** Opening INPUT DATA block **

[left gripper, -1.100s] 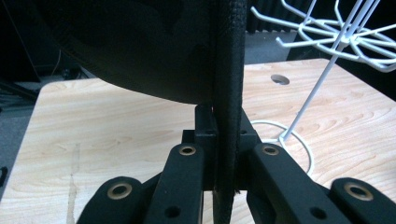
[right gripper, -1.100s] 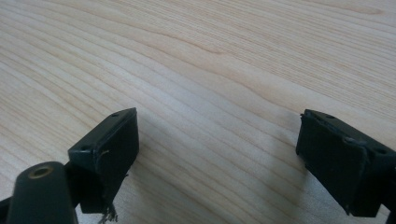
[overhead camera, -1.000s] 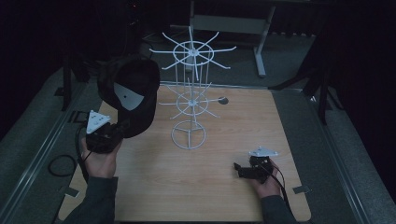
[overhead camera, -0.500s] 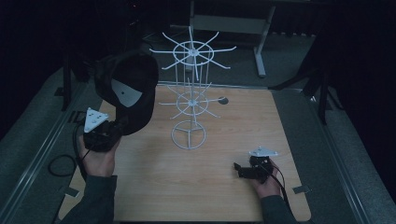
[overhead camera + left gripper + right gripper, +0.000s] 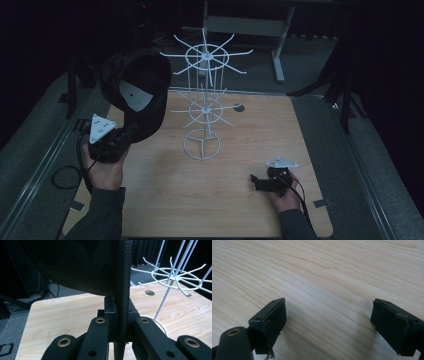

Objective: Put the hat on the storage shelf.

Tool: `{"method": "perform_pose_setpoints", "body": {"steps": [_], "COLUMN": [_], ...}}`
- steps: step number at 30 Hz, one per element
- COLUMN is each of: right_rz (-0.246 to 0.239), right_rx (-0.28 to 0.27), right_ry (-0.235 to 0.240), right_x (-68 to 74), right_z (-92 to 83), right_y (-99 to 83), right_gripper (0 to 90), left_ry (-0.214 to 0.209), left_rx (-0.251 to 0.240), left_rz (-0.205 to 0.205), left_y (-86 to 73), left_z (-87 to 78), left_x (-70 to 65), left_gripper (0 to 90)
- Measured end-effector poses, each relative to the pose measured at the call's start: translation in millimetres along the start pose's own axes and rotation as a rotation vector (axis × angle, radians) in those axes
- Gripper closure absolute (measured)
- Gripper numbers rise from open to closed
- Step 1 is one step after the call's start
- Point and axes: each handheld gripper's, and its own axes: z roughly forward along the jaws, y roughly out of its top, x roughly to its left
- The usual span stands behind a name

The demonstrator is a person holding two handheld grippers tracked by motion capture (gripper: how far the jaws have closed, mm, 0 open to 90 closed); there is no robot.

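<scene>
A black cap with a grey patch inside hangs above the table's left side. My left gripper is shut on its lower edge. In the left gripper view the dark fabric edge stands upright, pinched between the two jaws of my left gripper. A white wire rack with two tiers of hooks stands at the table's middle, just right of the cap; its arms reach past the fabric. My right gripper rests low at the front right, open, with bare wood between the pads of my right gripper.
The wooden table has a round hole behind the rack. Metal rails run along both sides, and a cable loops off the left edge. A grey stand is behind the table.
The left gripper and the cap have drifted slightly to the left. The right gripper has not moved.
</scene>
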Motion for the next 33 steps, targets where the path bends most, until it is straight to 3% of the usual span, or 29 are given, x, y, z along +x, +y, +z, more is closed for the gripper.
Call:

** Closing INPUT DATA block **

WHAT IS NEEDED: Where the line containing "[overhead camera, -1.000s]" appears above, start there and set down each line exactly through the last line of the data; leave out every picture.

ANSWER TO THE PROBLEM:
[overhead camera, -1.000s] 
[overhead camera, -0.500s] 
[overhead camera + left gripper + right gripper, +0.000s] 

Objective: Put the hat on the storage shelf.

Tool: `{"method": "perform_pose_setpoints", "body": {"steps": [_], "COLUMN": [_], ...}}`
- steps: step number at 30 Hz, one per element
- COLUMN is each of: right_rz (-0.246 to 0.239), right_rx (-0.28 to 0.27), right_ry (-0.235 to 0.240), right_x (-68 to 74), right_z (-92 to 83), right_y (-99 to 83), right_gripper (0 to 90), left_ry (-0.214 to 0.209), left_rx (-0.251 to 0.240), left_rz (-0.205 to 0.205), left_y (-86 to 73), left_z (-87 to 78), left_x (-70 to 65), left_gripper (0 to 90)
- Measured end-effector poses, each relative to the pose measured at the call's start: translation in millimetres along the start pose's own axes and rotation as a rotation vector (axis × angle, radians) in those axes
- Gripper closure absolute (measured)
- Gripper numbers rise from open to closed
- Step 1 is one step after the call's start
- Point and axes: each handheld gripper's, and its own axes: z roughly forward along the jaws, y roughly out of its top, x roughly to its left
- The usual span stands behind a name

The demonstrator is a person holding two handheld grippers tracked by motion capture (gripper: how far the jaws have closed, mm, 0 open to 90 closed); there is no robot.

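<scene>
A black cap with a grey patch inside hangs above the table's left side. My left gripper is shut on its lower edge. In the left gripper view the dark fabric edge stands upright, pinched between the two jaws of my left gripper. A white wire rack with two tiers of hooks stands at the table's middle, just right of the cap; its arms reach past the fabric. My right gripper rests low at the front right, open, with bare wood between the pads of my right gripper.
The wooden table has a round hole behind the rack. Metal rails run along both sides, and a cable loops off the left edge. A grey stand is behind the table.
The left gripper and the cap have drifted slightly to the left. The right gripper has not moved.
</scene>
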Motion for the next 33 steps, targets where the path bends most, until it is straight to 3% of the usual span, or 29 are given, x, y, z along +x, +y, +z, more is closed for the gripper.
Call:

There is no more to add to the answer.